## What this task involves
All of the data is to be set down again without any alteration.

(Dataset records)

== Segment start ==

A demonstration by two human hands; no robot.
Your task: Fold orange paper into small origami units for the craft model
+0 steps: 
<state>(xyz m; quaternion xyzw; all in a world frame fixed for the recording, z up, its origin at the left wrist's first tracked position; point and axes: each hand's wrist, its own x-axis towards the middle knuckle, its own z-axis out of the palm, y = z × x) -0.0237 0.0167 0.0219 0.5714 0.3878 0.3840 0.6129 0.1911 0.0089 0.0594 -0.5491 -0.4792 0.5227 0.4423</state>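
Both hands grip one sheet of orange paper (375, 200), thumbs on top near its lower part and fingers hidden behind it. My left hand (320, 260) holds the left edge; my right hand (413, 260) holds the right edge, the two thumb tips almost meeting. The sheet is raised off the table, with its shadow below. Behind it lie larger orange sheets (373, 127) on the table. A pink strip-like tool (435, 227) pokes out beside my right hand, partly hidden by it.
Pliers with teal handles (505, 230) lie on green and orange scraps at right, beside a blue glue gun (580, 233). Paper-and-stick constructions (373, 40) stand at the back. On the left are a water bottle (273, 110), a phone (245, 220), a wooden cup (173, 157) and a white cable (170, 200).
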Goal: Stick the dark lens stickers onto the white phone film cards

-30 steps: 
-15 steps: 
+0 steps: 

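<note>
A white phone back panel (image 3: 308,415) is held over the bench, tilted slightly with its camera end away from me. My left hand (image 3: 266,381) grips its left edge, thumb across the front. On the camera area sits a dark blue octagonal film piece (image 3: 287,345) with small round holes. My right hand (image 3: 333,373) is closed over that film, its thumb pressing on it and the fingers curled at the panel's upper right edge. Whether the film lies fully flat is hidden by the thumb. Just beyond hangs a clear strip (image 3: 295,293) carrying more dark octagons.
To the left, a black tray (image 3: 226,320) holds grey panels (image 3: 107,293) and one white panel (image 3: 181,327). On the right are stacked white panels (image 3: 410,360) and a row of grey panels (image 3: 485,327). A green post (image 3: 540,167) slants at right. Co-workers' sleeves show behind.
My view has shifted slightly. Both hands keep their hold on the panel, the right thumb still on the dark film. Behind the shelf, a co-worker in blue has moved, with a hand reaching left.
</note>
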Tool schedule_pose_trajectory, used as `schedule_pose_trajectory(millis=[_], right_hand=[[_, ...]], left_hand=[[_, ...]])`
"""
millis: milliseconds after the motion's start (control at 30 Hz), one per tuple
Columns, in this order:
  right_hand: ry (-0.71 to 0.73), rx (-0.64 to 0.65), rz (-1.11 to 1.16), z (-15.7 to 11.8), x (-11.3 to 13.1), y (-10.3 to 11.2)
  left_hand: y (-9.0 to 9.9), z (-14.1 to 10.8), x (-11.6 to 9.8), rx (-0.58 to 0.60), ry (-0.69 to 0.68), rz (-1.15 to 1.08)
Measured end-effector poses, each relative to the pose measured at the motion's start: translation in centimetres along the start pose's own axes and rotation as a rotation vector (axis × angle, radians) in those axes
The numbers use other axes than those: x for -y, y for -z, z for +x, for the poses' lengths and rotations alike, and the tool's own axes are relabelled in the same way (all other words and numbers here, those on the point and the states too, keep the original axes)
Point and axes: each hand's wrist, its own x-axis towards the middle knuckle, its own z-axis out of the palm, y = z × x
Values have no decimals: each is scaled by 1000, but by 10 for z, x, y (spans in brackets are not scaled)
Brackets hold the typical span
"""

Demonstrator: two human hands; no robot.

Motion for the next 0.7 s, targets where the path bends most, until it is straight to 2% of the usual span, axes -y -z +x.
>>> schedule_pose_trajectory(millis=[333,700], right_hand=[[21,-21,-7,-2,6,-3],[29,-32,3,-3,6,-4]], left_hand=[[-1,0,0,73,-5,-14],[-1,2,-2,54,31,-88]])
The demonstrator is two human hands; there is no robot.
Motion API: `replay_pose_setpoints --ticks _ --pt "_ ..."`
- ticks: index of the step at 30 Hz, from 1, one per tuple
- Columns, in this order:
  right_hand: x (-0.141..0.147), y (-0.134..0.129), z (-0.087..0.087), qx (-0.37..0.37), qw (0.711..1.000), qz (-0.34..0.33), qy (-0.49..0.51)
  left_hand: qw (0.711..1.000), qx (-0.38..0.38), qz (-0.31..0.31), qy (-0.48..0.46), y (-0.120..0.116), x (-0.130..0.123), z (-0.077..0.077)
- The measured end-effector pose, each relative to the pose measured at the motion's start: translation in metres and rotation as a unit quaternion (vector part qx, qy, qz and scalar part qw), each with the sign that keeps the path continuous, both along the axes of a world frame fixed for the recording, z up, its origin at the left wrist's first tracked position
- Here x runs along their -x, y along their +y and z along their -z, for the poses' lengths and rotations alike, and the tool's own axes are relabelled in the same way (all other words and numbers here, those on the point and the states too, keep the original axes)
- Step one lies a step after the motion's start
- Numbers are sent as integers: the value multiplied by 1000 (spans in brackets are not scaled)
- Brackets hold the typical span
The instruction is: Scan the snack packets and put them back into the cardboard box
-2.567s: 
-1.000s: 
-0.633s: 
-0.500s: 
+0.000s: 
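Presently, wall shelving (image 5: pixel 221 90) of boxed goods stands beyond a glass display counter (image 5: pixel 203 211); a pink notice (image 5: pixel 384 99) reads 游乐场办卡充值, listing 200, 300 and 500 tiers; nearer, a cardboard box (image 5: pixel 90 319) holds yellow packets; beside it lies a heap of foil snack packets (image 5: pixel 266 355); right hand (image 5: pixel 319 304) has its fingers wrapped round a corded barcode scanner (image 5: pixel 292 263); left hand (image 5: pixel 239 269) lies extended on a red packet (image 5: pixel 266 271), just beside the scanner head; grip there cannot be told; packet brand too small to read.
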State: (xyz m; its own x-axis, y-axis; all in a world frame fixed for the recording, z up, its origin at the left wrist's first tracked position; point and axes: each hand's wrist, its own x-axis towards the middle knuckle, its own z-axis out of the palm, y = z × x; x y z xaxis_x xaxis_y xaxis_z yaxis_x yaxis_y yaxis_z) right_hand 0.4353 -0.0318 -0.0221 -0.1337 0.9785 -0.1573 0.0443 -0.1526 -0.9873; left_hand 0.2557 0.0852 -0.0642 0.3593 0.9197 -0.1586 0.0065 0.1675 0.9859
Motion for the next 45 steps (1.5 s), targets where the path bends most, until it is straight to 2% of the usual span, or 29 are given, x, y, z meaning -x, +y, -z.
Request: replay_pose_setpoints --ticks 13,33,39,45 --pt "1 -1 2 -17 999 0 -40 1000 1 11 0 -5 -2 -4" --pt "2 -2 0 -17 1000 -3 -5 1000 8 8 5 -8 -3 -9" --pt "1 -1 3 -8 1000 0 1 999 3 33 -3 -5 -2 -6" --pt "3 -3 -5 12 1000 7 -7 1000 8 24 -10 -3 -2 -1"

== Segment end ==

## Written response
A demonstration by two human hands; no robot.
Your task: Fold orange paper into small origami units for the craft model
+0 steps: 
<state>(xyz m; quaternion xyzw; all in a world frame fixed for the recording, z up, its origin at the left wrist's first tracked position; point and axes: each hand's wrist, its own x-axis towards the middle knuckle, its own z-axis out of the palm, y = z × x) -0.0237 0.0167 0.0219 0.5714 0.3878 0.3840 0.6129 0.1911 0.0089 0.0594 -0.5491 -0.4792 0.5227 0.4423</state>
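Both hands grip one sheet of orange paper (375, 200), thumbs on top near its lower part and fingers hidden behind it. My left hand (320, 260) holds the left edge; my right hand (413, 260) holds the right edge, the two thumb tips almost meeting. The sheet is raised off the table, with its shadow below. Behind it lie larger orange sheets (373, 127) on the table. A pink strip-like tool (435, 227) pokes out beside my right hand, partly hidden by it.
Pliers with teal handles (505, 230) lie on green and orange scraps at right, beside a blue glue gun (580, 233). Paper-and-stick constructions (373, 40) stand at the back. On the left are a water bottle (273, 110), a phone (245, 220), a wooden cup (173, 157) and a white cable (170, 200).
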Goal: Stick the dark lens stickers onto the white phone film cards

-30 steps: 
-15 steps: 
+0 steps: 

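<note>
A white phone back panel (image 3: 308,415) is held over the bench, tilted slightly with its camera end away from me. My left hand (image 3: 266,381) grips its left edge, thumb across the front. On the camera area sits a dark blue octagonal film piece (image 3: 287,345) with small round holes. My right hand (image 3: 333,373) is closed over that film, its thumb pressing on it and the fingers curled at the panel's upper right edge. Whether the film lies fully flat is hidden by the thumb. Just beyond hangs a clear strip (image 3: 295,293) carrying more dark octagons.
To the left, a black tray (image 3: 226,320) holds grey panels (image 3: 107,293) and one white panel (image 3: 181,327). On the right are stacked white panels (image 3: 410,360) and a row of grey panels (image 3: 485,327). A green post (image 3: 540,167) slants at right. Co-workers' sleeves show behind.
My view has shifted slightly. Both hands keep their hold on the panel, the right thumb still on the dark film. Behind the shelf, a co-worker in blue has moved, with a hand reaching left.
</note>
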Tool schedule_pose_trajectory, used as `schedule_pose_trajectory(millis=[_], right_hand=[[_, ...]], left_hand=[[_, ...]])`
"""
millis: milliseconds after the motion's start (control at 30 Hz), one per tuple
Columns, in this order:
  right_hand: ry (-0.71 to 0.73), rx (-0.64 to 0.65), rz (-1.11 to 1.16), z (-15.7 to 11.8), x (-11.3 to 13.1), y (-10.3 to 11.2)
  left_hand: y (-9.0 to 9.9), z (-14.1 to 10.8), x (-11.6 to 9.8), rx (-0.58 to 0.60), ry (-0.69 to 0.68), rz (-1.15 to 1.08)
Measured end-effector poses, each relative to the pose measured at the motion's start: translation in centimetres along the start pose's own axes and rotation as a rotation vector (axis × angle, radians) in those axes
The numbers use other axes than those: x for -y, y for -z, z for +x, for the poses' lengths and rotations alike, and the tool's own axes are relabelled in the same way (all other words and numbers here, those on the point and the states too, keep the original axes)
Point and axes: each hand's wrist, its own x-axis towards the middle knuckle, its own z-axis out of the palm, y = z × x
Values have no decimals: each is scaled by 1000, but by 10 for z, x, y (spans in brackets are not scaled)
Brackets hold the typical span
"""

Demonstrator: two human hands; no robot.

Motion for the next 0.7 s, targets where the path bends most, until it is straight to 2% of the usual span, axes -y -z +x.
>>> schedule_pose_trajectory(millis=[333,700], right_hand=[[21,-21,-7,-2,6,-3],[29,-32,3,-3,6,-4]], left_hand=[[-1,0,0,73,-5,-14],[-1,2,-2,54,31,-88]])
The demonstrator is two human hands; there is no robot.
Motion API: `replay_pose_setpoints --ticks _ --pt "_ ..."`
- ticks: index of the step at 30 Hz, from 1, one per tuple
- Columns, in this order:
  right_hand: x (-0.141..0.147), y (-0.134..0.129), z (-0.087..0.087), qx (-0.37..0.37), qw (0.711..1.000), qz (-0.34..0.33), qy (-0.49..0.51)
  left_hand: qw (0.711..1.000), qx (-0.38..0.38), qz (-0.31..0.31), qy (-0.48..0.46), y (-0.120..0.116), x (-0.130..0.123), z (-0.077..0.077)
- The measured end-effector pose, each relative to the pose measured at the motion's start: translation in metres and rotation as a unit quaternion (vector part qx, qy, qz and scalar part qw), each with the sign that keeps the path continuous, both along the axes of a world frame fixed for the recording, z up, its origin at the left wrist's first tracked position
- Here x runs along their -x, y along their +y and z along their -z, for the poses' lengths and rotations alike, and the tool's own axes are relabelled in the same way (all other words and numbers here, those on the point and the states too, keep the original axes)
- Step one lies a step after the motion's start
- Numbers are sent as integers: the value multiplied by 1000 (spans in brackets are not scaled)
- Brackets hold the typical span
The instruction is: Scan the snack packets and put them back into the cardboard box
-2.567s: 
-1.000s: 
-0.633s: 
-0.500s: 
+0.000s: 
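Presently, wall shelving (image 5: pixel 221 90) of boxed goods stands beyond a glass display counter (image 5: pixel 203 211); a pink notice (image 5: pixel 384 99) reads 游乐场办卡充值, listing 200, 300 and 500 tiers; nearer, a cardboard box (image 5: pixel 90 319) holds yellow packets; beside it lies a heap of foil snack packets (image 5: pixel 266 355); right hand (image 5: pixel 319 304) has its fingers wrapped round a corded barcode scanner (image 5: pixel 292 263); left hand (image 5: pixel 239 269) lies extended on a red packet (image 5: pixel 266 271), just beside the scanner head; grip there cannot be told; packet brand too small to read.
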State: (xyz m; its own x-axis, y-axis; all in a world frame fixed for the recording, z up, its origin at the left wrist's first tracked position; point and axes: each hand's wrist, its own x-axis towards the middle knuckle, its own z-axis out of the palm, y = z × x; x y z xaxis_x xaxis_y xaxis_z yaxis_x yaxis_y yaxis_z) right_hand 0.4353 -0.0318 -0.0221 -0.1337 0.9785 -0.1573 0.0443 -0.1526 -0.9873; left_hand 0.2557 0.0852 -0.0642 0.3593 0.9197 -0.1586 0.0065 0.1675 0.9859
Motion for the next 45 steps (1.5 s), targets where the path bends most, until it is straight to 2% of the usual span, or 29 are given, x, y, z meaning -x, +y, -z.
Request: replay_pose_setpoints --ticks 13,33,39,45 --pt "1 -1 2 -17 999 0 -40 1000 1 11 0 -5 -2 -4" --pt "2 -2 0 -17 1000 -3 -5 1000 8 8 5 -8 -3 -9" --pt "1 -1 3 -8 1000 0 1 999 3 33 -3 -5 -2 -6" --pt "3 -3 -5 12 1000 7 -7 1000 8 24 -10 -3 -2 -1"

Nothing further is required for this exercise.